Adormeceu esperando que sua ação benéfica causasse um grande impacto na sociedade, que despertasse a consciência das entidades para as questões sobre a preservação da natureza e atingisse as mentes e os corações das pessoas, desde as mais simples até as mais sofisticadas. Adormeceu desejando que as grandes indústrias acabassem com toda e qualquer extração ilegal de árvores pois, uma vez satisfeitas com o lucro já obtido, voltariam seus objetivos para a manutenção e preservação do "ouro verde", do mogno, da Floresta Amazônica, de todas as outras florestas. Adormeceu sonhando que seu pequeno gesto seria reconhecido como um sinal de que o ser humano teria que mudar, teria que se tornar mais humano, mais generoso, e mais preocupado com o bem-estar e saúde de seus semelhantes, das plantas, das árvores, dos animais, dos oceanos, das estrelas e de toda a Criação.

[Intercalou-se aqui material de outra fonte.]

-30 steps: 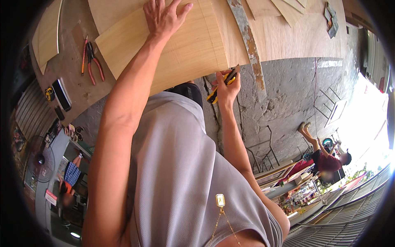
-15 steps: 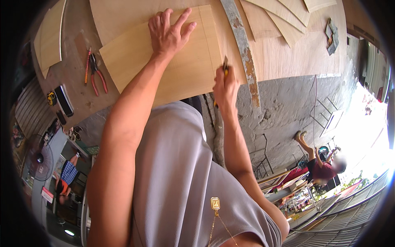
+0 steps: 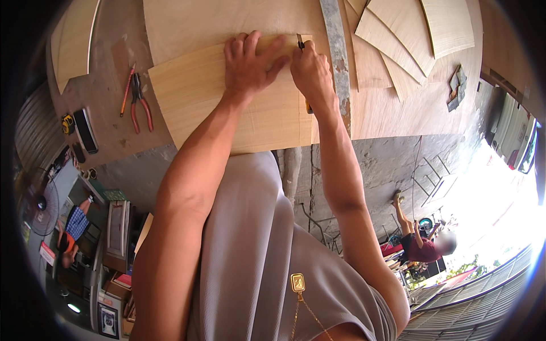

No seu sonho fantástico, Flora sentia-se aquecida pelas ideias reconfortantes, recheadas de esperança e promessas de boas coisas. E um sentimento amoroso, doce e nobre misturou-se a uma sensação morna e macia que tomou seu corpo como o abraço de um amante. Sentiu como se as cordas grossas que a ligavam à árvore centenária se transformassem em braços e pernas acolhedoras, calorosas, e a envolvessem como num abraço firme e pleno de amor.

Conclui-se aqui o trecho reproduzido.